Insieme agli oli, i formaggi locali prodotti dal caseificio Sannio Lat. In particolare va segnalata la dimostrazione consumatasi nella serata di sabato, con Franco Rinaldi e la moglie Serianna Mancini, impegnati a mostrare il percorso produttivo di formaggio e ricotta. Ad esaltare il sapore degli oli e dei formaggi, sono state le verdure e gli ortaggi dell’azienda agricola Elda Guerrera.
‘Storie di Uliveti & Pascoli’ è stata la prima tappa della ricca ‘Settimana Folkloristica’, che quest’anno raggiunge la quarantanovesima edizione.

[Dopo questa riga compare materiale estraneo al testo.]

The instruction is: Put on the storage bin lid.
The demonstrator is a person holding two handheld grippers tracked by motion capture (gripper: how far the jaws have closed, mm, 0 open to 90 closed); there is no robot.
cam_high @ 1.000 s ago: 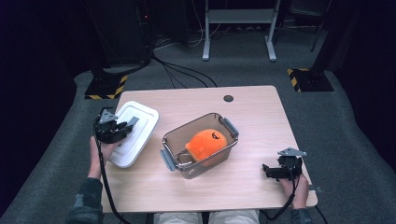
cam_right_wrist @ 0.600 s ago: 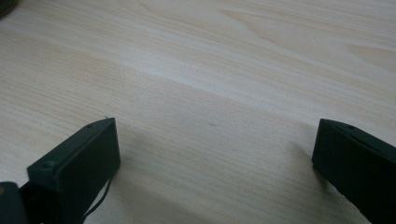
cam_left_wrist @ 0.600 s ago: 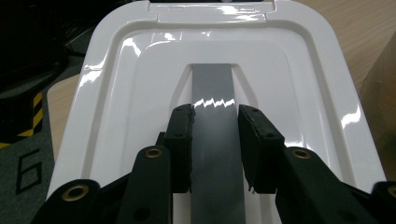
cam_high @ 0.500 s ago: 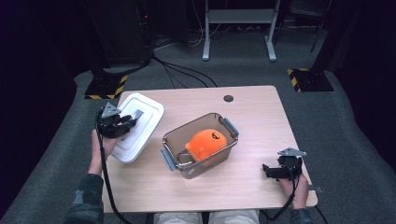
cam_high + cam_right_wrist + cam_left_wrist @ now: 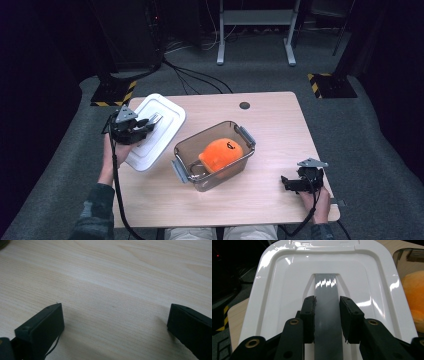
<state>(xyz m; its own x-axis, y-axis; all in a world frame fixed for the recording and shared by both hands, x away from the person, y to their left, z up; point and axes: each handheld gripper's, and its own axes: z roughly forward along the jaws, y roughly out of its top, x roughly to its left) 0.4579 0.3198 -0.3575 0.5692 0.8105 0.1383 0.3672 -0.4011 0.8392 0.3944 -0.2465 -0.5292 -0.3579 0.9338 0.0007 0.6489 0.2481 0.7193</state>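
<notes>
A pale wooden table (image 5: pixel 280 125) stands on grey carpet, seen from above. At its centre sits a clear plastic container (image 5: pixel 216 156) with grey side latches, holding a round orange plush toy (image 5: pixel 220 154). At about ten o'clock from the container, a white rectangular lid (image 5: pixel 161 126) is tilted, hanging partly past the table's left edge. The left gripper (image 5: pixel 150 123) holds this lid, its two jaws pinching the grey raised strip (image 5: pixel 327 315) that runs down the lid's middle. At about four o'clock from the container, near the table's front right corner, the right gripper (image 5: pixel 286 184) rests low over bare wood, its jaws spread wide apart. A small dark round hole (image 5: pixel 244 105) sits at twelve o'clock, near the far edge.
</notes>
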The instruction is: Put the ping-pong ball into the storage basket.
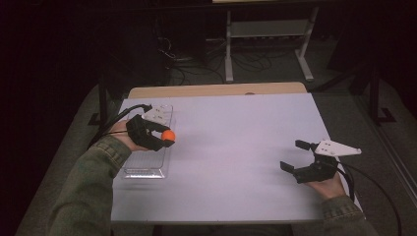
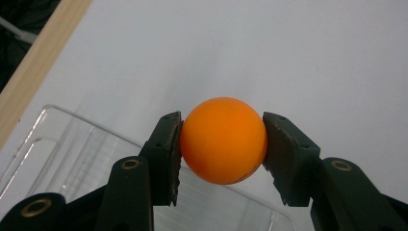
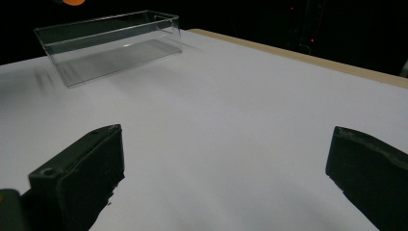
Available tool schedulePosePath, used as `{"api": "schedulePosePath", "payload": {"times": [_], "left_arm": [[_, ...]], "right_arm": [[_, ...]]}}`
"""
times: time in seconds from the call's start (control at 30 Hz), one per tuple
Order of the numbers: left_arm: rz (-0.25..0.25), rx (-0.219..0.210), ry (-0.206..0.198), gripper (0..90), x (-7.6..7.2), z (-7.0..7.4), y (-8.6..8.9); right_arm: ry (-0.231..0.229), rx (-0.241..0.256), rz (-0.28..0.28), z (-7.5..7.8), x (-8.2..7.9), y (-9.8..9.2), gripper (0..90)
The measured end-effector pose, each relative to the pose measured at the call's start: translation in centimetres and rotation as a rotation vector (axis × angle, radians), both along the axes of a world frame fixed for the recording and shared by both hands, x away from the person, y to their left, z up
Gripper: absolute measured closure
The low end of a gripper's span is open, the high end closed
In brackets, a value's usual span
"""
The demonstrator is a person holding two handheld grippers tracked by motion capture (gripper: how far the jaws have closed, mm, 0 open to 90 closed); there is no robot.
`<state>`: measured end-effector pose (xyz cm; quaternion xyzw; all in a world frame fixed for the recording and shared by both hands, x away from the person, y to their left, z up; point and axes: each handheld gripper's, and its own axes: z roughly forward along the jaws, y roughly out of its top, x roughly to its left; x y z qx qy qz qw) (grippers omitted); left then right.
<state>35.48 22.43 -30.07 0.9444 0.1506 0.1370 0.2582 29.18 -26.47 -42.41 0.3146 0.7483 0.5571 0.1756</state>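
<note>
My left gripper [image 1: 167,137] is shut on an orange ball [image 1: 168,135], held above the right edge of a clear plastic box [image 1: 146,169] at the table's left. In the left gripper view the ball [image 2: 223,140] sits squeezed between both pads [image 2: 169,154], with the box [image 2: 62,154] below. My right gripper [image 1: 296,157] hovers open and empty over the table's right front. In the right gripper view its jaws stand wide apart, and the clear box [image 3: 110,45] lies far off at the upper left with the ball [image 3: 73,2] just above it.
The table [image 1: 236,142] has a white top with a wooden strip along its far edge. A black cable [image 1: 373,187] trails from the right gripper. Behind the table stand a white frame [image 1: 265,34] and loose cables on a dark floor.
</note>
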Motion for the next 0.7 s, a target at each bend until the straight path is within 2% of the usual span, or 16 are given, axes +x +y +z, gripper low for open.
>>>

“La manifestazione – dichiara il presidente della Pro Loco, Nicola Diglio – ha centrato i risultati, facendo intuire la necessità di allestire nel corso degli anni un valido appuntamento capace di attrarre tanti viaggiatori del territorio a Pontelandolfo e creando, attraverso momenti tecnici, un valido supporto tecnico al processo di crescita delle aziende locali”.
“Siamo molto soddisfatti – sottolinea il coordinatore dell’evento, Antonio Lese – di questo primo passo, che ha suscitato molta attenzione ed ha soprattutto favorito un momento di aggregazione fra i diversi produttori. Siamo infatti consapevoli che solo facendo sistema, si raggiungeranno importanti risultati promozionali, capaci di dare impulso anche a nuovi sbocchi commerciali, cosa quanto mai importante in un momento caratterizzato da diversi punti critici. Sono questi gli obiettivi che ‘Storie di Uliveti e Pascoli’ si propone. E siamo convinti che con il contributo di tutti il percorso si concretizzerà”.